Uno de los drawbacks del procedimiento de enriquecimiento DRM descrito aquí están las proteínas co-purificación que se pueden identificar en la fracción de membrana resistente al detergente. En la lista de las proteínas identificadas a partir de la fracción de membrana resistente al detergente de baja densidad, podemos observar regularmente un gran número de proteínas ribosomales. Debido a la densidad relativamente baja de las proteínas ribosomales, que migran en la misma fracción como proteínas de la membrana dependientes de esterol en el gradiente de sacarosa.

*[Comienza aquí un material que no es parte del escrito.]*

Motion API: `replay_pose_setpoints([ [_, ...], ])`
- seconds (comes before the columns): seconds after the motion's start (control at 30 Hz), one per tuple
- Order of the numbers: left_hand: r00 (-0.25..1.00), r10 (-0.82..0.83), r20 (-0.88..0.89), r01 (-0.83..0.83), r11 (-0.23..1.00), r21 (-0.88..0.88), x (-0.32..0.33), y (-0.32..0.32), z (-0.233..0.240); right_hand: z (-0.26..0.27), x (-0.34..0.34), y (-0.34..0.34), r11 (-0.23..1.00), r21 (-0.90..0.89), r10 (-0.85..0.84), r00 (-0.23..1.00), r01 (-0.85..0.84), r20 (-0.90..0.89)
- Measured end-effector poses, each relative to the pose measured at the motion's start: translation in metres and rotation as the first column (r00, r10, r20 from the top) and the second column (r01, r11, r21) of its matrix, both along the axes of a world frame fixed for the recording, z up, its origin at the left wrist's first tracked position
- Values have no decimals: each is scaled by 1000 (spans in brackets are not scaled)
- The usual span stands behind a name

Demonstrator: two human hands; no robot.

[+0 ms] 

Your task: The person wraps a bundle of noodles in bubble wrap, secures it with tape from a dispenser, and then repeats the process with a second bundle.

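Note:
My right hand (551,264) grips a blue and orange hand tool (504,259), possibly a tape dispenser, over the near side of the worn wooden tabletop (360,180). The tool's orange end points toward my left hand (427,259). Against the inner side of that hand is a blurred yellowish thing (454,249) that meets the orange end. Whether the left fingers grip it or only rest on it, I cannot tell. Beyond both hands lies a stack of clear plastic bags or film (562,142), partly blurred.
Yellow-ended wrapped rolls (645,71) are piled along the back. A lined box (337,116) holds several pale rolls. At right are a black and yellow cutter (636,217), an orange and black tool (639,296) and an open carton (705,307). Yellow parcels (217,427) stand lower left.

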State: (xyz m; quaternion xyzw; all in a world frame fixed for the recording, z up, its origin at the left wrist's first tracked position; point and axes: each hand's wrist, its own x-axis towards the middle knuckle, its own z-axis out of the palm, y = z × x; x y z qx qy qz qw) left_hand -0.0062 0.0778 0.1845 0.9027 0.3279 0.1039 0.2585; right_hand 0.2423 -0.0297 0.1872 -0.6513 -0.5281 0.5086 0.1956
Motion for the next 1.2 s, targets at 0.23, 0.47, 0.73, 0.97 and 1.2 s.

Se ha demostrado sin lugar a dudas que las proteínas ribosomales claramente no sean componentes de microdominios de membrana ^11. Para excluir estas y otras proteínas de co-purificación en realidad no asociados con las fracciones de membrana de baja densidad resistente a detergentes, nos proponemos analizar también la composición proteómico de las membranas intracelulares (IM) que se pueden extraer de la fase de dextrano inferior de los dos- sistema de fase y para comparar las proporciones de abundancia de contaminantes putativo entre la membrana interna y la DRMfracción (ver ejemplos en la Figura 5). Proteínas DRM-co-purificación deberían tener abundancias similares en ambas fracciones (IM y DRM).

Fraccionamiento de extractos celulares y microdominios de membrana es una estrategia común para reducir la complejidad en una muestra para el análisis proteómico ^32. Por lo tanto, el protocolo descrito aquí es útil para todos los estudios de los procesos de señalización en la membrana plasmática de las células vegetales. Las aplicaciones biológicas son en el estudio de las respuestas de estrés, así como infecciones por patógenos que todo a un alto grado inducen alteraciones en la composición de la membrana plasmática y la modificación de proteínas de membrana ^14,15. Además de estudiar las respuestas al estrés, la cuantificación de la abundancia de proteínas en diferentes fracciones de membrana puede ser de gran ayuda la anotación de las proteínas hasta ahora desconocidas ^{33 34,35.}

Los autores declaran que no tienen intereses financieros en competencia.

El autor, Witold Szymanski, es un empleado del Instituto Max Planck de Fisiología Molecular de Plantas. El autor, Waltraud Schulze es un empleado de la Universidad de Hohenheim, Alemania.